Action item ::
For this exercise, transcribe all the records below exactly.

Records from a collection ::
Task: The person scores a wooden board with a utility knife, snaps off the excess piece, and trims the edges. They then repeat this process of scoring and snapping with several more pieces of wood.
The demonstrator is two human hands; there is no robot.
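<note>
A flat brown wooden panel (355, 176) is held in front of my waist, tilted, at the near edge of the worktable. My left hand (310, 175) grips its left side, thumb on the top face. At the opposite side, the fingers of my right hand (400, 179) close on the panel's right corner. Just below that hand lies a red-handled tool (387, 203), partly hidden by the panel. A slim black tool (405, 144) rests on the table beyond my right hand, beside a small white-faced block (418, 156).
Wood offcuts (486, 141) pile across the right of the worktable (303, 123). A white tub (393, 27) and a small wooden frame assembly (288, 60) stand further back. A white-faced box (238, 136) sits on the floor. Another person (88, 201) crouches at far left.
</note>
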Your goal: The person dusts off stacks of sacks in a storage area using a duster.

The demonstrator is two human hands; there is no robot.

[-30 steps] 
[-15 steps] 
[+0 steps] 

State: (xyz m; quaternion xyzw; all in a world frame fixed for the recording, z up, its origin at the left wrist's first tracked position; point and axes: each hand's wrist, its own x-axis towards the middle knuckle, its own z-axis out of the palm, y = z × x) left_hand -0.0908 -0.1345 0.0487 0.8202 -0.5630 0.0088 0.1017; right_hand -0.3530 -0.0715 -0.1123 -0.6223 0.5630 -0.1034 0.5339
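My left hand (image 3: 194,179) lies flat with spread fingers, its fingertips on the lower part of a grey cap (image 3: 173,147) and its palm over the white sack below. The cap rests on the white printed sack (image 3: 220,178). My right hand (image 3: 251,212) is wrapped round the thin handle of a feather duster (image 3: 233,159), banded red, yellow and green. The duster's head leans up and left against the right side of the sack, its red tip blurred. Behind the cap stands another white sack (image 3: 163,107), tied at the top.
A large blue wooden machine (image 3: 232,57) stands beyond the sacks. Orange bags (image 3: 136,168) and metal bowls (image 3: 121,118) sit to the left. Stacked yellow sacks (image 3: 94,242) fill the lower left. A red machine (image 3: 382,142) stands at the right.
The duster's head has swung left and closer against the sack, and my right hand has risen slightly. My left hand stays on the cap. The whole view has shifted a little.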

Result of this exercise ::
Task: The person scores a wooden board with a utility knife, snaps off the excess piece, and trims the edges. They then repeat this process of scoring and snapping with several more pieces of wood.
The demonstrator is two human hands; there is no robot.
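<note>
A flat brown wooden panel (355, 176) is held in front of my waist, tilted, at the near edge of the worktable. My left hand (310, 175) grips its left side, thumb on the top face. At the opposite side, the fingers of my right hand (400, 179) close on the panel's right corner. Just below that hand lies a red-handled tool (387, 203), partly hidden by the panel. A slim black tool (405, 144) rests on the table beyond my right hand, beside a small white-faced block (418, 156).
Wood offcuts (486, 141) pile across the right of the worktable (303, 123). A white tub (393, 27) and a small wooden frame assembly (288, 60) stand further back. A white-faced box (238, 136) sits on the floor. Another person (88, 201) crouches at far left.
</note>
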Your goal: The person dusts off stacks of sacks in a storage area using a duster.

The demonstrator is two human hands; there is no robot.

[-30 steps] 
[-15 steps] 
[+0 steps] 

State: (xyz m; quaternion xyzw; all in a world frame fixed for the recording, z up, its origin at the left wrist's first tracked position; point and axes: each hand's wrist, its own x-axis towards the middle knuckle, its own z-axis out of the palm, y = z × x) left_hand -0.0908 -0.1345 0.0487 0.8202 -0.5630 0.0088 0.1017; right_hand -0.3530 -0.0715 -0.1123 -0.6223 0.5630 -0.1034 0.5339
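My left hand (image 3: 194,179) lies flat with spread fingers, its fingertips on the lower part of a grey cap (image 3: 173,147) and its palm over the white sack below. The cap rests on the white printed sack (image 3: 220,178). My right hand (image 3: 251,212) is wrapped round the thin handle of a feather duster (image 3: 233,159), banded red, yellow and green. The duster's head leans up and left against the right side of the sack, its red tip blurred. Behind the cap stands another white sack (image 3: 163,107), tied at the top.
A large blue wooden machine (image 3: 232,57) stands beyond the sacks. Orange bags (image 3: 136,168) and metal bowls (image 3: 121,118) sit to the left. Stacked yellow sacks (image 3: 94,242) fill the lower left. A red machine (image 3: 382,142) stands at the right.
The duster's head has swung left and closer against the sack, and my right hand has risen slightly. My left hand stays on the cap. The whole view has shifted a little.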

The exercise requires no further answer.